European equities gained ground, with the euro continuing to give back a recent rally following reports that showed European Central Bank members were getting concerned with the currency's recent surge, and despite a hotter-than-expected read on eurozone inflation for August. In other economic news, the eurozone unemployment rate remained at 9.1% for July and German retail sales fell more than forecasted for last month. The British pound lost ground on the U.S. dollar and bond yields in the region dipped. The latest round of U.K. Brexit negotiations are wrapping up, while geopolitical, monetary policy and U.S. political uncertainties continue to fester. For a look at Brexit talks, see our article, Brexit Begins: What's Next for the U.K.? on the Insights & Ideas page. Schwab's Chief Global Investment Strategist Jeffrey Kleintop, CFA offers a look at a potential milestone for global profits in his latest article, Earnings may be about to do something they've never done before, on the Markets & Economy page at www.schwab.com and his video with Vice President of Trading and Derivatives, Randy Frederick, Is An Optimistic Outlook for Global Equities Warranted? on the Insights & Ideas page. Follow Jeff and Randy on Twitter: @jeffreykleintop and @randyafrederick.

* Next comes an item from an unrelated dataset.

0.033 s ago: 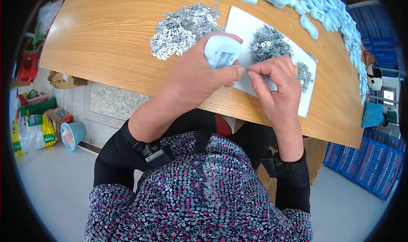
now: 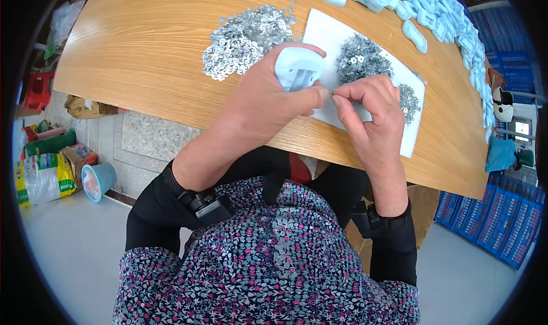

Stocks in Asia finished mostly higher after another positive session in the U.S., aided by a stronger-than-expected read on Q2 GDP growth for the world's largest economy, which helped overshadow lingering global monetary policy and U.S. political uncertainties, and lingering geopolitical concerns. For analysis of this backdrop, see Schwab's Jeffrey Kleintop's, CFA, article, Missiles and Markets: An investor guide to geopolitical risks, on the International Investing page at www.schwab.com, as well as his video with Randy Frederick, Political Risk: How Should Investors Respond?, on the Insights & Ideas page.
Japanese equities advanced, with the yen extending a pullback from a recent jump and despite a larger-than-expected decline in the nation's industrial production for July. Mainland Chinese stocks and those traded in Hong Kong declined, with a stronger-than-expected Manufacturing PMI Index being met with the non-Manufacturing PMI Index that showed growth slowed for August. Australian securities rose, while listings in South Korea declined. Meanwhile, markets in India advanced ahead of the nation's report on Q2 GDP growth after the closing bell, which showed expansion decelerated to a 5.7% y/y pace, versus forecasts of a 6.5% gain and compared to the 6.1% increase posted in Q1.
The Markit manufacturing PMI reports from across the globe will dominate tomorrow's international economic calendar while other reports of note that deserve a mention include CPI, trade data and GDP from South Korea, consumer confidence from Japan, and GDP from Italy.